Woodturning Design is the fourth book in Mike’s colour woodturning series, and in Mike’s opinion his best. It has 271 pages size 215 x 280 mm (8.5″ x 11″)

It’s not a book of designs for you to copy. It’s much more useful than that because it clearly and thoroughly explains the design process. Its incisive text stresses the importance of clarifying your design intentions, and leads you through the subsequent steps so that you’ll produce a design which successfully fulfills those design intentions.

The book’s 540 colour illustrations aren’t just a compendium of shapes and coloured photographs to inspire you. They form a magnificent woodturning museum and gallery which is integrated with and complements the text to create a unique woodturning design resource.

If you have a flair for design this book will enable you to design better. If you think you lack “designer genes”, Woodturning Design will give you the confidence and knowledge to design better than you thought possible.

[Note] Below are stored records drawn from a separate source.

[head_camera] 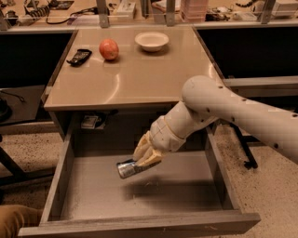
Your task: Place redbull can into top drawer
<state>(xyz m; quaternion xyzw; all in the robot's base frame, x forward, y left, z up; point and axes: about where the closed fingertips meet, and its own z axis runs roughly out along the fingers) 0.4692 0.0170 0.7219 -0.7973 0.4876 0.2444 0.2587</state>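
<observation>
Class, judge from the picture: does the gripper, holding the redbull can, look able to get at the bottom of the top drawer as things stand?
Probably yes. The gripper, shut on the redbull can, hangs over the open top drawer, with only bare drawer bottom beneath it.

Tan desk tabletop point(139, 79) at centre, glossy, soft glare from warm overhead light. Speckled beige floor point(272, 195) left and right of desk. Far side: long workbench point(46, 21) cluttered with cables and boxes, metal uprights point(103, 13) rising from it, dark void beneath. Black furniture leg point(243, 148) on floor at right. Gripper point(147, 159), clamped on redbull can point(125, 168), hangs below tabletop's near edge.
</observation>
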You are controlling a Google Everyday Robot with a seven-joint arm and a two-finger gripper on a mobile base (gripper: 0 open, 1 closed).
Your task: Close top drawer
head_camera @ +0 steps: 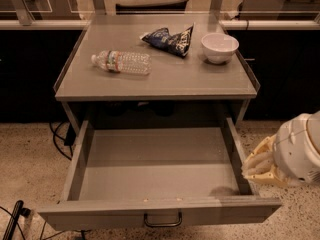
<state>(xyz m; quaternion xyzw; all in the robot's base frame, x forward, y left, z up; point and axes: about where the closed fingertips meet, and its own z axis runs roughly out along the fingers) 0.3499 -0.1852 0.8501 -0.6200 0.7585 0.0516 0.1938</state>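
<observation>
The top drawer (160, 211) is a wide, deep grey metal drawer pulled far out from under the grey cabinet top (165, 81). Its inside is bare. Its flat front panel faces me at the bottom, with a dark loop handle (163, 221) at its centre. My gripper (260, 166), pale yellow on a white wrist, hangs to the right of the drawer, just outside its right side wall near the front corner. It holds nothing that I can see.
On the cabinet top lie a clear plastic water bottle (121, 62), a dark blue chip bag (169, 39) and a white bowl (219, 47). Black cables (59, 139) trail on the speckled floor at the left. A dark counter runs behind.
</observation>
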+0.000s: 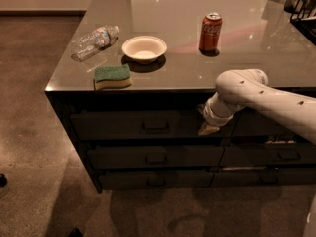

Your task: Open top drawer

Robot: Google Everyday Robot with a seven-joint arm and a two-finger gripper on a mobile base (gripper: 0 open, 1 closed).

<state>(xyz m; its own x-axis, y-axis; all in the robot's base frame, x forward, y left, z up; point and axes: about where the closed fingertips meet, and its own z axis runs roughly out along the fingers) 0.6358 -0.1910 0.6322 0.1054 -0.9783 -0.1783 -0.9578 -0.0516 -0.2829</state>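
A plastic bottle [94,42] lies at the left of the counter [168,9], then a green sponge [112,76], a white bowl [144,48] and a red can [211,31]. Under the counter edge is the top drawer [113,125], looking shut. The gripper [208,129] hangs before its right end, right of the handle [156,126]; how far it is open, I cannot tell.

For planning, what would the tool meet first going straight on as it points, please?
The tool, at the top drawer's right end, points down; probably the middle drawer front, depth unclear.
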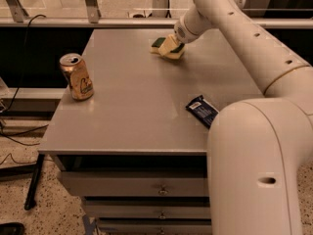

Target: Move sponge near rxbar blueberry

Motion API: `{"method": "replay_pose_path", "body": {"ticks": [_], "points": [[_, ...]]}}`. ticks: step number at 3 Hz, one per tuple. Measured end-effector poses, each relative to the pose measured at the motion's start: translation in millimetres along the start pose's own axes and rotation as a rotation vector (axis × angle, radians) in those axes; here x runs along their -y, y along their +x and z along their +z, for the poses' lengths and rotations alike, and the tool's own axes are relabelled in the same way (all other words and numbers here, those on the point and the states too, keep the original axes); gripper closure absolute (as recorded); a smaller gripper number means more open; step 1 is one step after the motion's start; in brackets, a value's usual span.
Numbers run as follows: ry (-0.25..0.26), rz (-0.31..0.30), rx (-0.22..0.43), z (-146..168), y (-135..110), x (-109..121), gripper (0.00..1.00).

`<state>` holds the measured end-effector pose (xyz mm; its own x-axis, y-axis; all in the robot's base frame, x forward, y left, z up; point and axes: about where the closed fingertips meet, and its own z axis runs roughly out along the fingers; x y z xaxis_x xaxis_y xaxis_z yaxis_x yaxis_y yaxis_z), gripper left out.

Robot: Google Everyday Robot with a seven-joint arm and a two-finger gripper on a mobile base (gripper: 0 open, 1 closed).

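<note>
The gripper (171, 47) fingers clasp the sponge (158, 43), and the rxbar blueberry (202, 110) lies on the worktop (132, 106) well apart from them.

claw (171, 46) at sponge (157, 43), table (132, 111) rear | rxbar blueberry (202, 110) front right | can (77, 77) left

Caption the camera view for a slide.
End effector at the sponge, far side of the table; rxbar blueberry front right, can left.

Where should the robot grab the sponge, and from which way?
Probably pinch its pale sides from above. The sponge is a low, soft block at the far part of the table, green face up, nothing crowding its sides. The gripper is right at its right end.
</note>
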<state>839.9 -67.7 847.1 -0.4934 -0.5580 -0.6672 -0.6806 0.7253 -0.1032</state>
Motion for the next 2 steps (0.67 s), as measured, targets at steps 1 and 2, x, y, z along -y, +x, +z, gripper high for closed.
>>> {"method": "replay_pose_path", "body": {"ticks": [1,2], "points": [[0.003,0.008,-0.044,-2.7,8.2,3.4,0.62],[-0.037,-0.015,-0.077,-14.9,17.3,-3.4,0.85]]}}
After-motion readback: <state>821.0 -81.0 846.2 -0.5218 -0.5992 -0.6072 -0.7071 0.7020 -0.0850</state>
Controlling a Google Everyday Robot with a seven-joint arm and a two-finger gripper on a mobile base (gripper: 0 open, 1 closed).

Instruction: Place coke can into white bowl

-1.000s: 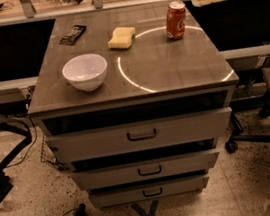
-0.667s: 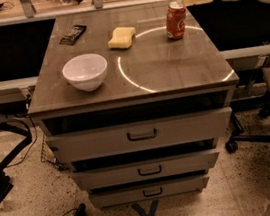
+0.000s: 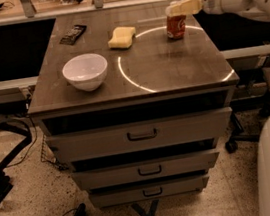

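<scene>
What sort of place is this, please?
Probably a robotics lab or workshop: a grey metal drawer cabinet on speckled flooring, and the robot's pale pincer at the top of the red coke can.

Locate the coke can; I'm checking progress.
In camera view, the red cylindrical coke can stands at the tabletop's back, right of the yellow sponge, gripper at its top.

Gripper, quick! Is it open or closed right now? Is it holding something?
Gripper: just over the top of the coke can, far from the white bowl; open or closed cannot be told.
</scene>
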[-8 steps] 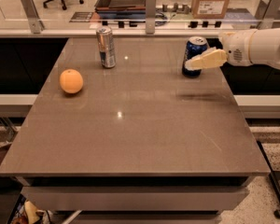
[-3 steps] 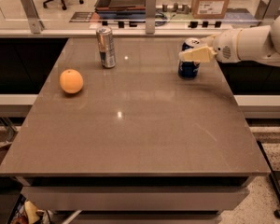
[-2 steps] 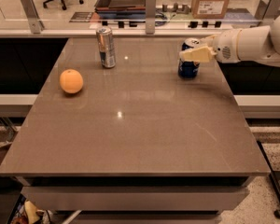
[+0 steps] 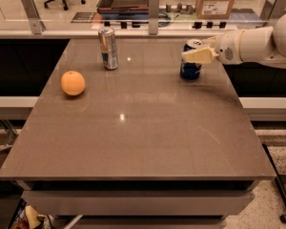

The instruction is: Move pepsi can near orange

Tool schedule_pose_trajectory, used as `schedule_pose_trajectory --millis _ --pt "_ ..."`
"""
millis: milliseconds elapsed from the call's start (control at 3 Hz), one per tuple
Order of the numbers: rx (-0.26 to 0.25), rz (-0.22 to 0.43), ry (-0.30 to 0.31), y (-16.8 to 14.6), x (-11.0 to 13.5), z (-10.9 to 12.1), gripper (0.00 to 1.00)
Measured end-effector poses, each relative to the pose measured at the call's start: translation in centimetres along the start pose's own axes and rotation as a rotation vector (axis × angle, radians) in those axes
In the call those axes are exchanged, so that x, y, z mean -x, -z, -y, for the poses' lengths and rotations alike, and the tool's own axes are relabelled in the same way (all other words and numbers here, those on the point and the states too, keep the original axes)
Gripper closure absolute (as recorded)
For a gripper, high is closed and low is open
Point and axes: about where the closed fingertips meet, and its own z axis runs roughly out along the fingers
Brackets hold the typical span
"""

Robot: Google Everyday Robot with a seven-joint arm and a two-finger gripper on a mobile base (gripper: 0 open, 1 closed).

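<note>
My gripper (image 4: 196, 55) has come up from low beside the pepsi can (image 4: 190, 70) to sit across its upper part, and it has barely moved in the past second. I cannot tell whether it is clamped. I judge the grasp is settling and the carry has not begun. The can stands directly under the gripper at the desk's (image 4: 148, 142) far right, well apart from the orange (image 4: 73, 83).
</note>
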Motion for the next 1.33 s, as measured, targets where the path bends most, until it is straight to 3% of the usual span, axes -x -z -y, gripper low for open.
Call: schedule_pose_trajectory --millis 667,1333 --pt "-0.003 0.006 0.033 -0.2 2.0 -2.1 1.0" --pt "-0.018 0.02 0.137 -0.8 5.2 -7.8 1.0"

There are also lots of useful details and points to watch out for, and the book is relevant whether you want to design turned art or favour functional turnings or traditional styles.

Woodturning Design’s chapters are:

  1. The Design Process, 4 pages
  2. Perception, 6 pages
  3. A History of Aesthetics, 30 pages
  4. Design Concepts and Issues, 48 pages
  5. Stage 1 Design, 28 pages
  6. Ornament and Moldings, 32 pages
  7. The Detailed Design of Form, 26 pages
  8. Decoration, 14 pages
  9. Designing Spindles, 8 pages
  10. Box Design, 12 pages
  11. Vessel Design, 6 pages
  12. Columns, 46 pages
  13. Where Next? 4 pages
  14. Index

The front cover showing the design for a pepper shaker to be turned on two axes, and the completed shaker.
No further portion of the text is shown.